WORK ITEM
Go through the listing below and repeat it exactly, omitting each picture.

MATERIAL PROVIDED
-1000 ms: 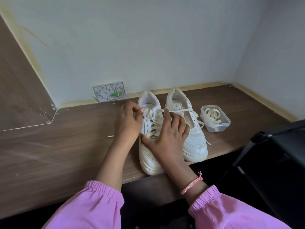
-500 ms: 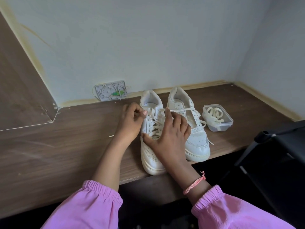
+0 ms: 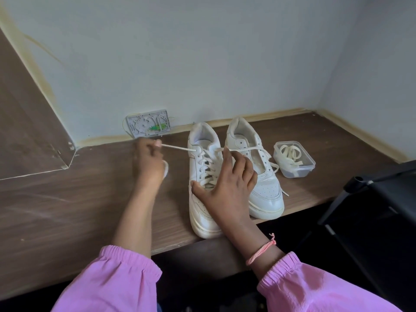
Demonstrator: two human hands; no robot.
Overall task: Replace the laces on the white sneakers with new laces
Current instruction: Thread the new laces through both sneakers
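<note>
Two white sneakers stand side by side on the wooden desk (image 3: 67, 210), toes toward me. The left sneaker (image 3: 201, 212) is laced; the right sneaker (image 3: 263, 188) has only a loose lace across its top. My left hand (image 3: 148, 161) pinches one lace end (image 3: 177, 148) and holds it stretched out to the left of the left sneaker's top eyelet. My right hand (image 3: 227, 188) rests on that sneaker's laces and tongue with fingers spread and lightly bent, thumb at its side. Cream laces lie coiled in a clear plastic box (image 3: 293, 158) right of the shoes.
A grey wall plate (image 3: 147, 123) with a green part sits at the desk's back edge. A black chair or stand (image 3: 382, 199) is at the right, beside the desk's front edge. A raised wooden panel (image 3: 27, 122) bounds the left.
My left hand has moved left, away from the left sneaker, drawing a lace end out taut. My right hand stays on the sneaker. The camera has shifted slightly.
</note>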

SOLUTION TO THIS PROBLEM
-1000 ms: 
-500 ms: 
+0 ms: 
Demonstrator: two human hands; no robot.
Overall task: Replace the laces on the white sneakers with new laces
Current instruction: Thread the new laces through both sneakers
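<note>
Two white sneakers stand side by side on the wooden desk (image 3: 67, 210), toes toward me. The left sneaker (image 3: 201, 212) is laced; the right sneaker (image 3: 263, 188) has only a loose lace across its top. My left hand (image 3: 148, 161) pinches one lace end (image 3: 177, 148) and holds it stretched out to the left of the left sneaker's top eyelet. My right hand (image 3: 227, 188) rests on that sneaker's laces and tongue with fingers spread and lightly bent, thumb at its side. Cream laces lie coiled in a clear plastic box (image 3: 293, 158) right of the shoes.
A grey wall plate (image 3: 147, 123) with a green part sits at the desk's back edge. A black chair or stand (image 3: 382, 199) is at the right, beside the desk's front edge. A raised wooden panel (image 3: 27, 122) bounds the left.
My left hand has moved left, away from the left sneaker, drawing a lace end out taut. My right hand stays on the sneaker. The camera has shifted slightly.
</note>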

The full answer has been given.